-
Coggleton started the topic Powerful Characters in the forum Characters 5 years, 12 months ago
Summary: How do you write a character (in this case a villain) that’s earth-shakingly powerful enough to be on the “Don’t anger” lists of those who know of them while a) the readers don’t consider this character shilling, b) the readers don’t consider the character to be OP and poorly-written, and c) get the readers to also agree that “This guy is terrifying”.

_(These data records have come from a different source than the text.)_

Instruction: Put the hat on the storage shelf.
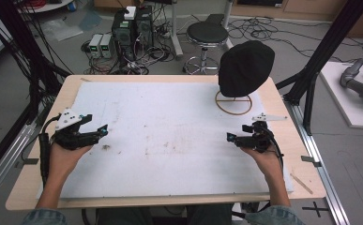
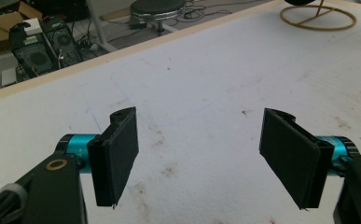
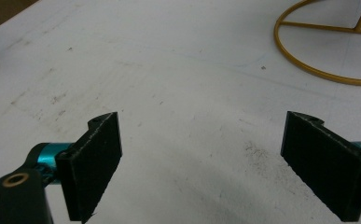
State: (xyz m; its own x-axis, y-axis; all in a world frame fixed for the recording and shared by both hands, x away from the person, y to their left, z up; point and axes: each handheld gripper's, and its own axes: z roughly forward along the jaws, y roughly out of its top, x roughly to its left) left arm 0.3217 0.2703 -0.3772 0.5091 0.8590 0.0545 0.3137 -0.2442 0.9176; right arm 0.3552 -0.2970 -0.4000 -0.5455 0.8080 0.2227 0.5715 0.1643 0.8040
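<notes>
— One table [image 1: 284, 140], wooden, and one white mat [image 1: 170, 122] spread over most of it. Those are the biggest things in front of me.

— And on the mat?

— One black hat [image 1: 245, 68], sitting on one stand whose gold wire ring [image 1: 234, 103] rests on the mat at the far right corner. In my right gripper view that ring shows at the upper right, a hoop with spokes across it; in my left gripper view it lies far off at the top right edge.

— How many grippers do you hold?

— Two. My left gripper [image 1: 103, 130] hovers by the mat's left edge, my right gripper [image 1: 230, 137] over the right part, well apart from each other and pointed inward. Both are near the front half of the table.

— The jaws?

— Four pads in all, two on each. On the left gripper [image 2: 201, 154] the jaws stand wide apart with nothing but stained mat between them. On the right gripper [image 3: 201, 163] the same: spread wide, bare mat in the gap, gripping nothing. I cannot tell whether any pad touches the mat.

— Anything smaller?

— Scattered dark smudges on the mat, most near the middle; I can't count them. Beyond the table I see one round black stool [image 1: 207, 33] on the floor.
</notes>
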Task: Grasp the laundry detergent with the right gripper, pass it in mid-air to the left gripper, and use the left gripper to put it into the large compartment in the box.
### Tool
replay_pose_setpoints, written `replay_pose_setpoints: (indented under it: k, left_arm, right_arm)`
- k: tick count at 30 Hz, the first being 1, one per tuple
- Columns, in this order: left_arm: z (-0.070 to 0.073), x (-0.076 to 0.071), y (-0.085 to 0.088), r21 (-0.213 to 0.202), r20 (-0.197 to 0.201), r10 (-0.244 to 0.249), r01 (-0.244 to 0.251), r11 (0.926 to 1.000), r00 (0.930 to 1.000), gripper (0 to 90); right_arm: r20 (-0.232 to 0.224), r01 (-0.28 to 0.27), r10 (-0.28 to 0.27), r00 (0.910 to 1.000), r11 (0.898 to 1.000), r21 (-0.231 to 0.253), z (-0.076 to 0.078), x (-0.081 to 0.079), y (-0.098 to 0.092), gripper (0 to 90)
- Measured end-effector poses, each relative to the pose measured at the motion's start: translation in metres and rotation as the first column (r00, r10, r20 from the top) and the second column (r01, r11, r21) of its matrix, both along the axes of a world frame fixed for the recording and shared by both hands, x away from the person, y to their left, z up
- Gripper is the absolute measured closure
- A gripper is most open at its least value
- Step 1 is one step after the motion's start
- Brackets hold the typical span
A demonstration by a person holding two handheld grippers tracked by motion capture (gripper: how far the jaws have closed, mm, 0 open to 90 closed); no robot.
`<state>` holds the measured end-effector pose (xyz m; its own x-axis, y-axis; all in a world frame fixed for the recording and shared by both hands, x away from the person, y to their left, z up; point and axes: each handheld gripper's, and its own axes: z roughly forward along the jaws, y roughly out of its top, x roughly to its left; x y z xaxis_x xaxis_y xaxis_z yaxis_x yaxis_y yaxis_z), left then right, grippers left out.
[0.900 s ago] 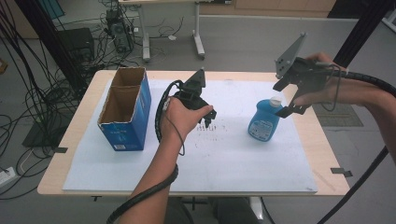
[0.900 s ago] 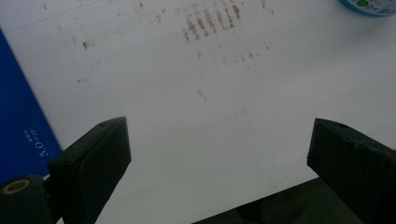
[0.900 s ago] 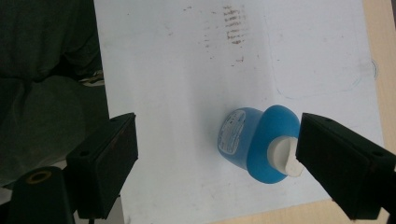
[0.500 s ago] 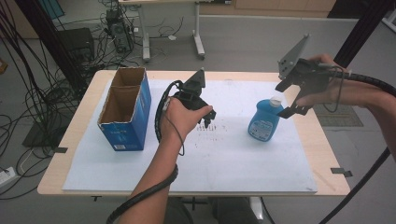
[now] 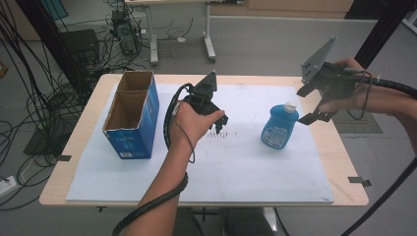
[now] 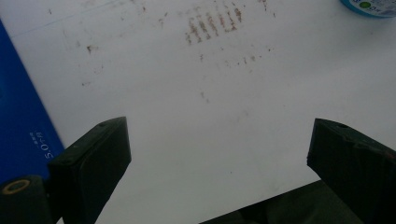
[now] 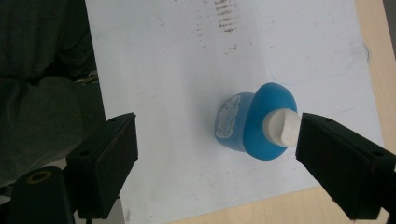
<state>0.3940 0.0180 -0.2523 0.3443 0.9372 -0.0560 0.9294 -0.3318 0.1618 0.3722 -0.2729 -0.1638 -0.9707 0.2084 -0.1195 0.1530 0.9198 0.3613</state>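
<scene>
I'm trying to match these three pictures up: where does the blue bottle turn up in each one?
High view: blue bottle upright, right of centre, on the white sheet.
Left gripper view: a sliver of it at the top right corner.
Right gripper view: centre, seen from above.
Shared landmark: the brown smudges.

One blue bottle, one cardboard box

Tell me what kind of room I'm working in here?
Likely a lab or workshop: a wooden table under a white sheet, cable bundles on the grey floor, and another desk's legs behind.
</scene>
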Motion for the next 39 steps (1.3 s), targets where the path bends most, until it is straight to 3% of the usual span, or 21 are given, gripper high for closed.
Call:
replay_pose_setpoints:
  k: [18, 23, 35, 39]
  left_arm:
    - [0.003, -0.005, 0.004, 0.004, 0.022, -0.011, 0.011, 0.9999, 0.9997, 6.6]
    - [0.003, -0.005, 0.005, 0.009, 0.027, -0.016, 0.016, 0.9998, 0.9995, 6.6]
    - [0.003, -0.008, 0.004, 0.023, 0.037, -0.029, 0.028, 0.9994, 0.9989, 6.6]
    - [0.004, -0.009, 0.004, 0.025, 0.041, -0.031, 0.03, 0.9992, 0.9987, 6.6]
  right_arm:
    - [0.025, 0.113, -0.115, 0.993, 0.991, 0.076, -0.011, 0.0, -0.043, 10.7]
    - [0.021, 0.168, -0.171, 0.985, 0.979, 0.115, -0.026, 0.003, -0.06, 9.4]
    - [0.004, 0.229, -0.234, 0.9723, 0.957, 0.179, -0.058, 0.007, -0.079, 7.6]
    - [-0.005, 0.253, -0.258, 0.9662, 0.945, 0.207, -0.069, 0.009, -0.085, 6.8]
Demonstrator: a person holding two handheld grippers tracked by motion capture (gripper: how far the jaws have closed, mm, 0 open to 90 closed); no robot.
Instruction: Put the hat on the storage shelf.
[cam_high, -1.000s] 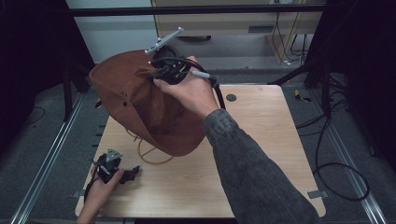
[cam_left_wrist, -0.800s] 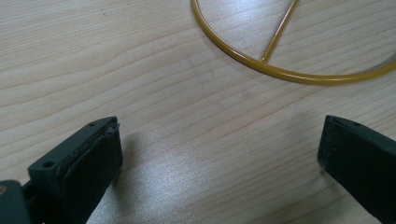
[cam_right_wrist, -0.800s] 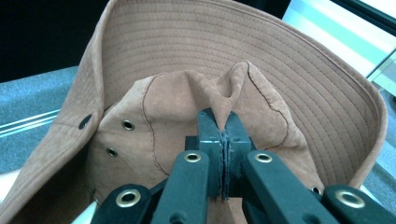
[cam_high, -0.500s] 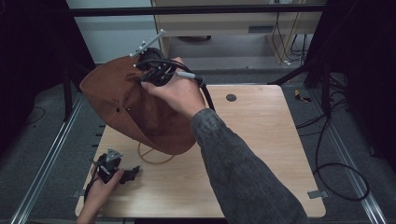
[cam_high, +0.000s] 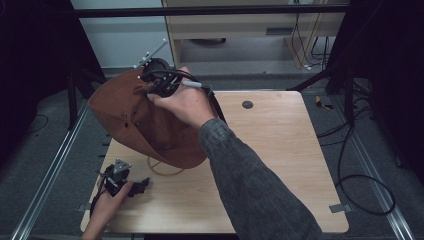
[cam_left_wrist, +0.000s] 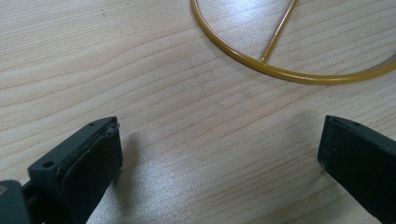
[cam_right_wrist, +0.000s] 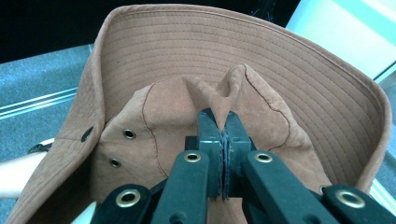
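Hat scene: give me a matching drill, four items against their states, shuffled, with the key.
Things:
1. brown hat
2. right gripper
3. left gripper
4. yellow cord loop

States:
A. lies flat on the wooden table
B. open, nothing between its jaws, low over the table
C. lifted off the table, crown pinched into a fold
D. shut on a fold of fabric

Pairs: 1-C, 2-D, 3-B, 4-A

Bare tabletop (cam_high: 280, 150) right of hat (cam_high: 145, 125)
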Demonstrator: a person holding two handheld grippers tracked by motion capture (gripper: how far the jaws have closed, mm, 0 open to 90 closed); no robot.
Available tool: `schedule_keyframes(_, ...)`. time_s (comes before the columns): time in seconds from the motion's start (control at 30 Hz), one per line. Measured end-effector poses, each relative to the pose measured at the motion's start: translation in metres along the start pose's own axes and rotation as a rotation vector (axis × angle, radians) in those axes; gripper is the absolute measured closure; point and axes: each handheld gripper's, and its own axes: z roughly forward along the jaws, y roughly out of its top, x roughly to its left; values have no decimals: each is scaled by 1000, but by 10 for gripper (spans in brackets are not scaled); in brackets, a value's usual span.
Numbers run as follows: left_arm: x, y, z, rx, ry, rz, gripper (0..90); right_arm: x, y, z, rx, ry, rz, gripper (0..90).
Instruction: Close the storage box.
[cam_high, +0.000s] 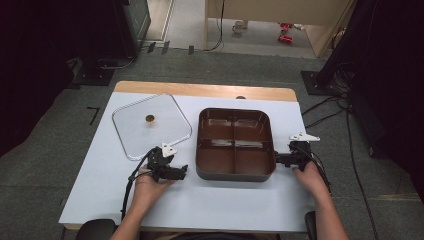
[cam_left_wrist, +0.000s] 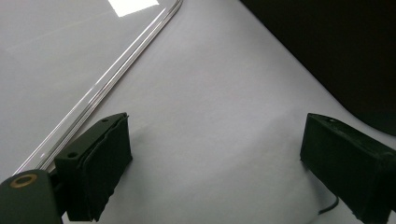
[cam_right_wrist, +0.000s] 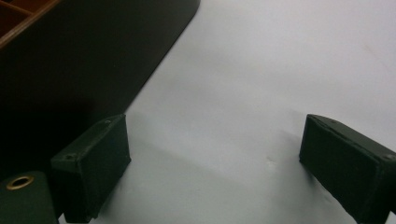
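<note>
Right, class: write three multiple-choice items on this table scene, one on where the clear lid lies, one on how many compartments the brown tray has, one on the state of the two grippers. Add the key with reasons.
1. Where does the clear lid lie?
A. on the table, left of the tray
B. on top of the tray
C. on the floor

2. How many compartments does the brown tray have?
A. two
B. four
C. six

3. What state are the left gripper and right gripper in?
A. both shut on the lid
B. one holds the tray up
C. both open and empty

Key:
1 A, the lid lies flat on the white table beside the tray's left side.
2 B, two crossing dividers split the tray into four.
3 C, each gripper view shows the jaws apart with bare table between them.
</note>
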Motion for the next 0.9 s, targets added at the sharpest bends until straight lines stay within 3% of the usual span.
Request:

In my story the main villain is around 4000 years old and still in shape physically and mentally- thus, he’s been able to profit off the long years of survival by growing in skill and magical/physical power. He wants to corrupt the protagonist instead of outright killing him, so he’s going to act as if he’s the henchman for someone else and that any opposition is just business. He even maintains the disguise amongst his evil comrades, with perhaps only a few of his closest allies knowing that he’s calling all the shots- everyone else things of him as that magical weirdo with armor and a cape. Part of the reveal that he’s the Real Villain would be a show of force that would leave everyone shaken. The problem with this, is how do I get the audience to buy that he’s legitimately powerful instead of saying that I’m just favoring him?
Visually, this would be easy to demosntrate: consider Thanos’ 10-second fight with the Hulk in Infinity War, or how General Grievous almost annihilates five Jedi in the 2003 Star Wars Clone Wars series. However, I’m sure I’m also missing another part of that- I’m also wondering how to translate it to writing. Any thoughts?